Pero ése no fue el final de su historia. Dios no había terminado de moldearla aún. Algunos cristianos hicieron amistad con ella y la animaron a orar y a leer los Evangelios.
“Al ir leyendo y reflexionando, me encontré con Dios”, diría ella más tarde. “Pero al orar, sentí que Dios me encontró a mí, que él es una realidad viva, y que podemos amarlo del mismo modo en que podemos amar a una persona”.
En busca de orientación, ella acudió con un sacerdote, el Padre Jacques Lorenzo, que era en aquel entonces párroco en París.
Durante más de un año de dirección espiritual, él le explicó las Escrituras y esto transformó la vida de ella: “Él hizo brillar el Evangelio con total claridad para mí. … presentándolo no solamente [como] el libro del Señor vivo, sino también como el libro en el cual el Señor nos indica cómo vivir”.
Con el apoyo del Padre Lorenzo, ella recibió la formación necesaria para llegar a ser enfermera y trabajadora social. Y a los 29 años —en 1933— Madeleine fundó una comunidad contemplativa junto con otras tres mujeres laicas, en Ivry, una ciudad comunista, situada en los suburbios de las afueras de París. Estas mujeres hicieron votos de celibato y se dedicaban a una vida de trabajo manual y de oración, en medio de los pobres, ofreciéndoles hospitalidad y practicando con ellos las obras de misericordia.
Madeleine vivió en Ivry durante más de 30 años, hasta su muerte en 1964. Ella dijo haber ido allí porque “en Ivry, los hombres eran pobres y no creyentes”.
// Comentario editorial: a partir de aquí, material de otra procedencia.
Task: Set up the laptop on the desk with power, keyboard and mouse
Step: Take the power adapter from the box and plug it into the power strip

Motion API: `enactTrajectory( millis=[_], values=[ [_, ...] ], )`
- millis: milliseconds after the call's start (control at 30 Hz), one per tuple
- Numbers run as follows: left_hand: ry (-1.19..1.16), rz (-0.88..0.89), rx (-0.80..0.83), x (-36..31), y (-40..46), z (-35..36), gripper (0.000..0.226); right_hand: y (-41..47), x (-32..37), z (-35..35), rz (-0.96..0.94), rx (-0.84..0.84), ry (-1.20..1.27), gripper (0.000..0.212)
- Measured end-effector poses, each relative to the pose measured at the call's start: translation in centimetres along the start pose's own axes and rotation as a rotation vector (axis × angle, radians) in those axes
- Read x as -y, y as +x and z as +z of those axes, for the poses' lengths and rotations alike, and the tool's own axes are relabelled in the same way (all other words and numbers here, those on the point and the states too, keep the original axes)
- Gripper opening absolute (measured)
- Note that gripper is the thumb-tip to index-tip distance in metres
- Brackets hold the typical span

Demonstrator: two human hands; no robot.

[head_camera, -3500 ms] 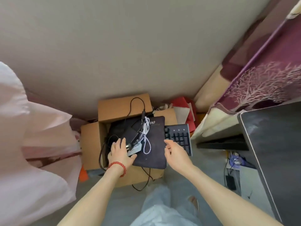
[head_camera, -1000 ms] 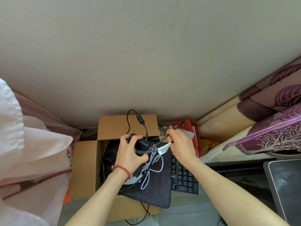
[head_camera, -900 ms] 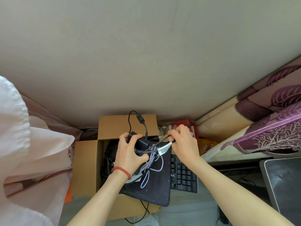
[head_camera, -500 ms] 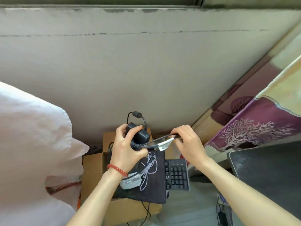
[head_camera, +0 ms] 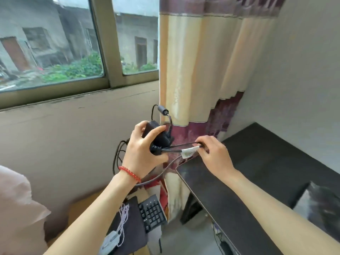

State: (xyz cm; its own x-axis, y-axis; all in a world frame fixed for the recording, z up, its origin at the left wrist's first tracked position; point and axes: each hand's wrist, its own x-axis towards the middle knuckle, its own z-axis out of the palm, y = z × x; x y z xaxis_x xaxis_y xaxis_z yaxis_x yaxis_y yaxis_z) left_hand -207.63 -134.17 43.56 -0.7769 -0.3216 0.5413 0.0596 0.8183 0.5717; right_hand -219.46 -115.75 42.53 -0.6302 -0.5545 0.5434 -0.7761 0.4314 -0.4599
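My left hand [head_camera: 142,153] grips a black power adapter [head_camera: 160,138] at chest height, near the wall under the window. Its cable [head_camera: 176,146], with a white tag [head_camera: 189,151], runs right to my right hand [head_camera: 214,155], which pinches it above the left end of the dark desk [head_camera: 257,172]. More cable loops hang below my left hand. Down on the floor, a black keyboard [head_camera: 151,213] and a dark mouse pad [head_camera: 131,229] with a white cord [head_camera: 123,219] and a small grey device [head_camera: 110,242] on it lie over a cardboard box.
A window [head_camera: 55,43] fills the upper left above a beige wall. A cream and purple curtain [head_camera: 198,70] hangs between the window and the desk. Pink fabric [head_camera: 16,218] bulges at lower left. A grey object [head_camera: 320,205] lies on the desk at far right.
Both hands have lifted the adapter and its cable up out of the box and toward the desk. The view has swung up from the box to the window and curtain.
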Motion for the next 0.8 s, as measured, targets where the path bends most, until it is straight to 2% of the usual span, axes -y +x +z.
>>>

Para ella, esta ciudad marxista llegó a ser un territorio moderno de misión, en el que ella llevó a cabo su misión, no con la predicación, sino con su presencia, su amor y su amistad, compartiendo la vida ordinaria de sus vecinos, viviendo su fe con alegría y fraternidad y con un profundo cuidado por los que la rodeaban, permitiendo así que la alegría y el amor de Dios irrumpieran en ese mundo en tinieblas.
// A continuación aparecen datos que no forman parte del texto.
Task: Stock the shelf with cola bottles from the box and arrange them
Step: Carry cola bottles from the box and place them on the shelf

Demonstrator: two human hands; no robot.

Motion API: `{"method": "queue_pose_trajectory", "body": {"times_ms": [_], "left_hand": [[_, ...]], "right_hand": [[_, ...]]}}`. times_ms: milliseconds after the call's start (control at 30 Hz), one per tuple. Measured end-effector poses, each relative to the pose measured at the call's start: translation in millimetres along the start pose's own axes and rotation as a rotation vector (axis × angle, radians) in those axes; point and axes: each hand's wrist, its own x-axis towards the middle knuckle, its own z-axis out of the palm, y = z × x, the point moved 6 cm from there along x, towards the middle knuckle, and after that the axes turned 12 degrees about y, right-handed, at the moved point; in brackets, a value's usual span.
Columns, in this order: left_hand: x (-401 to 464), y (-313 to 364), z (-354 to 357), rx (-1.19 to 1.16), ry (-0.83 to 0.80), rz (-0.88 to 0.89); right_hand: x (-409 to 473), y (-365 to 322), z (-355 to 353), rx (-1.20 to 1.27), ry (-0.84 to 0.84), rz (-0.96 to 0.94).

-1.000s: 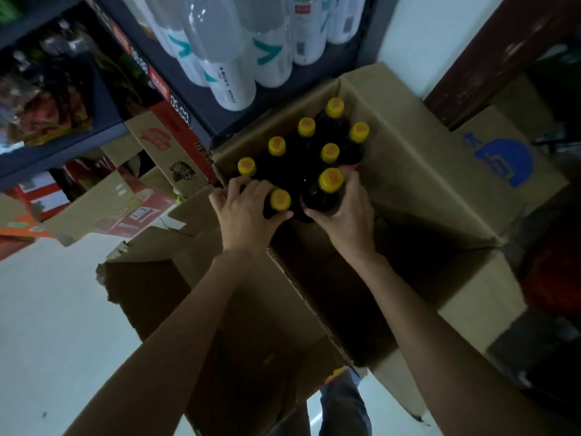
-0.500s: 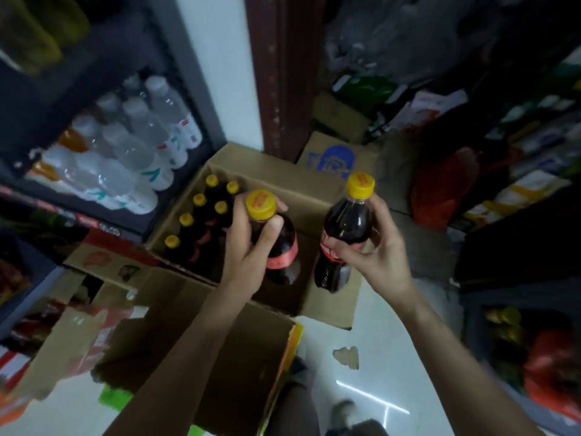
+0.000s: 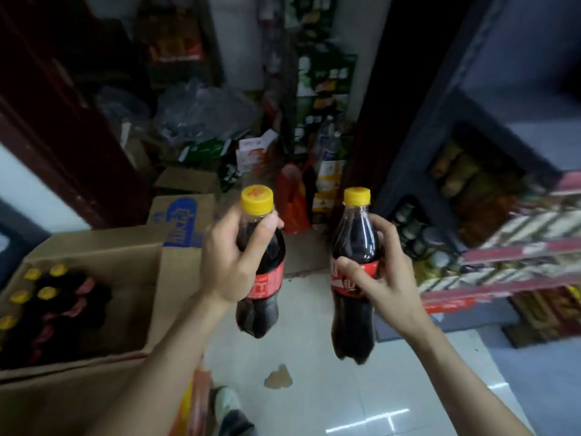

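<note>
My left hand [image 3: 231, 262] grips a cola bottle [image 3: 262, 297] with a yellow cap and red label, held upright over the floor. My right hand [image 3: 382, 275] grips a second cola bottle [image 3: 353, 325] of the same kind beside it. The open cardboard box [image 3: 176, 291] stands at the lower left, with several more yellow-capped cola bottles [image 3: 47, 294] inside against its far left side. A dark shelf unit [image 3: 490, 253] with red price strips stands at the right, its levels holding packaged goods.
A dark red door frame [image 3: 72, 146] rises at the left. Behind the box sit another carton with a blue print [image 3: 182, 221], a red bag [image 3: 292, 202] and piled goods. White tile floor [image 3: 314, 357] lies below the bottles. My shoe [image 3: 228, 401] shows at the bottom.
Both hands have lifted a bottle each out of the box and carried them rightward. My view has swung from the box toward the shelf on the right.
</note>
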Motion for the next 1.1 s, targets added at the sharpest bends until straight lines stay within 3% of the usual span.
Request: {"method": "queue_pose_trajectory", "body": {"times_ms": [267,567,667,900,1100], "left_hand": [[-11,144,162,-0.047,0.079,0.408],[29,241,339,-0.331,0.164,0.777],[49,244,406,-0.343,0.153,0.751],[107,233,545,-0.239,0.091,0.435],[141,205,613,-0.044,0.06,0.245]], "right_hand": [[19,-31,-223,0.04,0.265,-0.144],[115,-47,-377,-0.056,0.512,-0.407],[146,-36,-422,-0.13,0.593,-0.451],[227,4,-499,-0.357,0.688,-0.424],[268,28,-531,-0.43,0.674,-0.423]]}}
Madeleine creía que la misión de la Iglesia depende de cada uno de nosotros, sin importar quiénes seamos o cuál sea nuestro estado de vida.
“La misión significa realizar la obra misma de Cristo, dondequiera que nos encontremos”, decía ella. “Nosotros no seremos Iglesia, y la salvación no llegará hasta los confines de la tierra, a menos que ayudemos a salvar a la gente dentro de las situaciones mismas en las cuales vivimos”.
Como mística y misionera que fue, ella tenía la profunda convicción de que podemos verdaderamente encontrar al Verbo hecho carne en los Evangelios: “Las palabras del Evangelio son milagrosas; si no nos transforman es porque no les pedimos que lo hagan”.
El misticismo de Madeleine no la sacó del mundo sino que más bien la sumergió más profundamente en el dolor, la pobreza y la injusticia de éste.
“Jesús quiere vivirlo en mí”, escribió ella en una ocasión. “Él está conmigo cuando estoy entre las personas con las que me encuentro en este día. … Todos ellos son gente que Él viene a buscar, gente que Él viene a salvar. … A través de esos hermanos y hermanas que nos rodean y a cuyo servicio nos pondrá para que los amemos y salvemos, se extenderán las oleadas de su amor que se extenderán hasta el final del mundo y de los tiempos”.
Este libro es una obra importante, oportuna y maravillosa para los apóstoles de los tiempos modernos.
Le pido a Dios que, a través de sus palabras y de su espiritualidad, Madeleine Delbrêl nos ayude a todos los que formamos parte de la Iglesia a que descubramos, como ella lo hizo, que nuestra vida cotidiana es “el lugar en el que debemos vivir la santidad”.